● **Aim of the exercise**
Starting with the line that holds "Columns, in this", copy out each remaining line of the listing below, up to and including the last one, and include nothing else.

● **Data excerpt**
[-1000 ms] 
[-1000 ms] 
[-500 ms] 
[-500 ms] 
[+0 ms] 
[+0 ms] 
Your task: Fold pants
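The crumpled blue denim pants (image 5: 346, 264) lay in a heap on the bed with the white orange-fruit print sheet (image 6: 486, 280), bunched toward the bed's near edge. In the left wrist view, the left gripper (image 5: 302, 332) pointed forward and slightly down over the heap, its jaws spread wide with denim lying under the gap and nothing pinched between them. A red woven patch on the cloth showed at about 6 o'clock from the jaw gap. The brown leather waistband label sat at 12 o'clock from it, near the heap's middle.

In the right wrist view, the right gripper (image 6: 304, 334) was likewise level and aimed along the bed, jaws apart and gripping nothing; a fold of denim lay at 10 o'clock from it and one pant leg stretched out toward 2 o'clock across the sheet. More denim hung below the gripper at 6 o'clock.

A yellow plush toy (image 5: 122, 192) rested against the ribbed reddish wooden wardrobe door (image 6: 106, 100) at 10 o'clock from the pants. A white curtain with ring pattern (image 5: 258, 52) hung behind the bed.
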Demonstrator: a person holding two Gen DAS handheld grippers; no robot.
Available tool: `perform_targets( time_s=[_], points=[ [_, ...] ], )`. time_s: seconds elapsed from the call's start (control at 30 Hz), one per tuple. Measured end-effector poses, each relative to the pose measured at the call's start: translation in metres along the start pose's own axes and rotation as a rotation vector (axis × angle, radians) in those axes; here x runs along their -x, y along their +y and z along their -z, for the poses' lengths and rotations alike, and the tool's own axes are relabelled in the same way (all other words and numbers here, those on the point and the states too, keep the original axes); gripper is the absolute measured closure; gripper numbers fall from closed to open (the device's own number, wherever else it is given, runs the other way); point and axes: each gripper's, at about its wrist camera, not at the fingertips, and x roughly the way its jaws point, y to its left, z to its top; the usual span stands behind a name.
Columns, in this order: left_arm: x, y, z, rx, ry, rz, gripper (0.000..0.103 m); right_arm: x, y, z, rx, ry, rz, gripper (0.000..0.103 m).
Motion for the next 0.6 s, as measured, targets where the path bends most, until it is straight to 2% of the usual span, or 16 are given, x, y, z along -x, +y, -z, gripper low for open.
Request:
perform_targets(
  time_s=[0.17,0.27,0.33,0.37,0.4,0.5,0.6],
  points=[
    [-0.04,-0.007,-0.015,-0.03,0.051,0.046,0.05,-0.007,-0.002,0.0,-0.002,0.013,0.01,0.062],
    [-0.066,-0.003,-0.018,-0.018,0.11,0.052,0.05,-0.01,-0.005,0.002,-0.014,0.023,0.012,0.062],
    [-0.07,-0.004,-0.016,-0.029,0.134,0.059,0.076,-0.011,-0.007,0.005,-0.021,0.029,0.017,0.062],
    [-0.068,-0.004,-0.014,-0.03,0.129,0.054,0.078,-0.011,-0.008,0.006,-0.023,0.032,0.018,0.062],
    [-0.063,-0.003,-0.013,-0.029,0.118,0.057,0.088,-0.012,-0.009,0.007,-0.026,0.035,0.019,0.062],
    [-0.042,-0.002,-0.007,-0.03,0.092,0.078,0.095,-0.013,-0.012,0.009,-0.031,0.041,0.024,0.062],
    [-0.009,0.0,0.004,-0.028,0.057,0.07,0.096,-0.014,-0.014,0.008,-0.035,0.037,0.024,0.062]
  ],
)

● **Written answer**
Columns, in this order: left_arm: x, y, z, rx, ry, rz, gripper (0.000..0.103 m); right_arm: x, y, z, rx, ry, rz, gripper (0.000..0.103 m).
Motion for the next 0.6 s, as measured, targets where the path bends most, until it is straight to 2% of the usual span, or 16 are given, x, y, z along -x, +y, -z, gripper low for open.
Request:
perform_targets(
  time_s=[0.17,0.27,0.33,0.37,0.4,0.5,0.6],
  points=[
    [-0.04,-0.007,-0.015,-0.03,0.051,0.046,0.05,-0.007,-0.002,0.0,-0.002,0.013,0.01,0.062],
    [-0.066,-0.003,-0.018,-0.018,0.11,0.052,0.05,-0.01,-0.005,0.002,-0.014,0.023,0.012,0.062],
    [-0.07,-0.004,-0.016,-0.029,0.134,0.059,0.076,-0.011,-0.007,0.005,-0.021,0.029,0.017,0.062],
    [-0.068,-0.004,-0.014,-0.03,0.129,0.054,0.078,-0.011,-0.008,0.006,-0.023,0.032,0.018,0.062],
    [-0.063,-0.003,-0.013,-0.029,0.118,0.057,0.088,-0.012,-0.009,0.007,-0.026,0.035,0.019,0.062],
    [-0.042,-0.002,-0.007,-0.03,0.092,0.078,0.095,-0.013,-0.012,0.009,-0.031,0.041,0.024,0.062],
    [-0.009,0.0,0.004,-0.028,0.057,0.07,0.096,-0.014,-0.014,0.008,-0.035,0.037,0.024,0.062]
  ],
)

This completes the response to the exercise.